After praying with his wife, Diane, Gilder negotiated an agreement with Executive Board leadership to work part-time with the board and to also serve as bivocational pastor of Gath Baptist Church in McMinnville.
“That was God’s call in my life,” he affirmed.
He recalled that he specifically prayed that God would lead him to an area of ministry where there was a need and where he could make a difference.
“Bivocational ministry has been my heartbeat ever since.”
Gilder, who is now pastor of First Baptist Church, Gordonsville, stressed the importance of bivocational ministers. “If there were not guys willing to work another job and to pastor in order to support their families, there would be a lot of churches that would have to close their doors,” he observed.

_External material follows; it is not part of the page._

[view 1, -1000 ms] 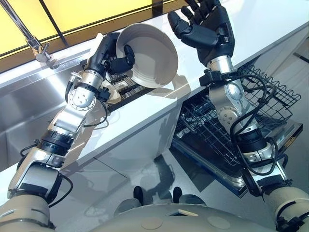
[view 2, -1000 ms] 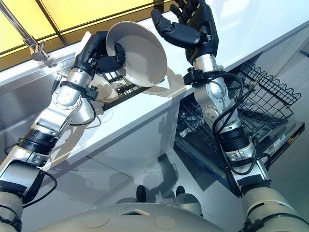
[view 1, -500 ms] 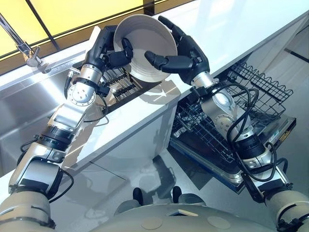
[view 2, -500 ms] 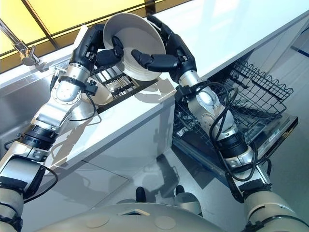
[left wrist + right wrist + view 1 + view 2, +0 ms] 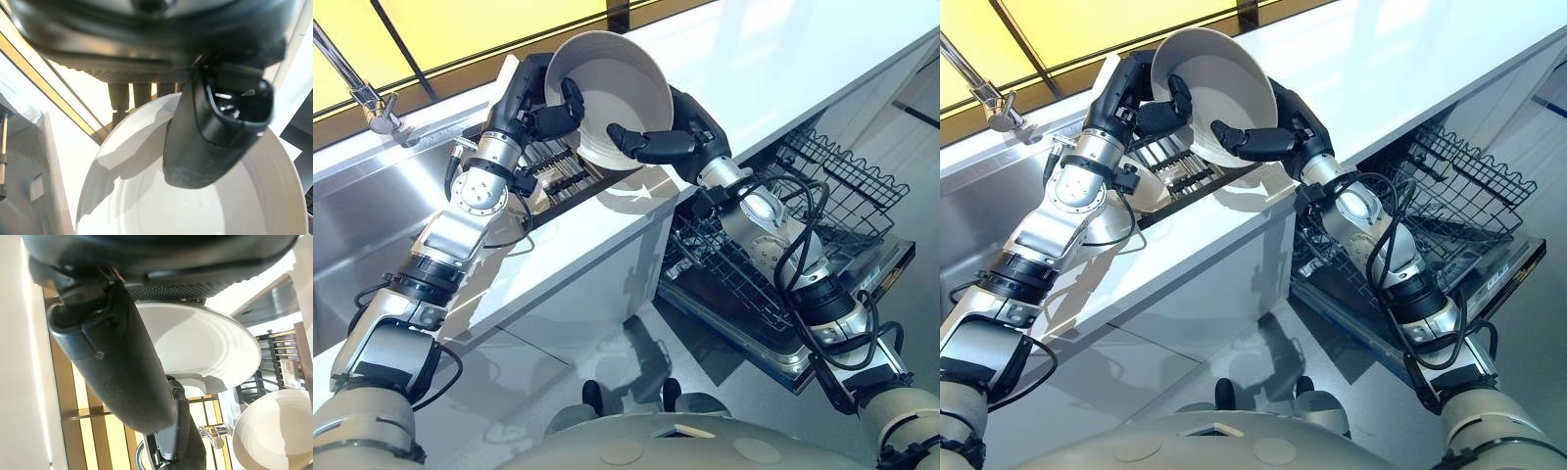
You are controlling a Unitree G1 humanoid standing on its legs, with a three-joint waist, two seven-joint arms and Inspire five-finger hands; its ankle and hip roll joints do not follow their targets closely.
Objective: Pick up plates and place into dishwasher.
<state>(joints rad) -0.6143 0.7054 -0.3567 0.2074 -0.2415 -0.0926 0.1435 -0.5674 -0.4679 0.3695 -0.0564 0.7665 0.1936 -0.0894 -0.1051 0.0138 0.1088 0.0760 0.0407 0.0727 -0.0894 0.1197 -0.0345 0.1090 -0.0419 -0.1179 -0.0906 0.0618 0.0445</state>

He noted there used to be a stigma associated with being a bivocational minister.
“It’s an honorable thing to work and support your family and still have the call of God to pastor a church.”
In 1996, Gilder planned the first bivocational ministers and wives retreat at Fall Creek Falls State Park in Spencer. The first retreat was a Friday afternoon-Saturday morning event and drew about 20 couples, he recalled.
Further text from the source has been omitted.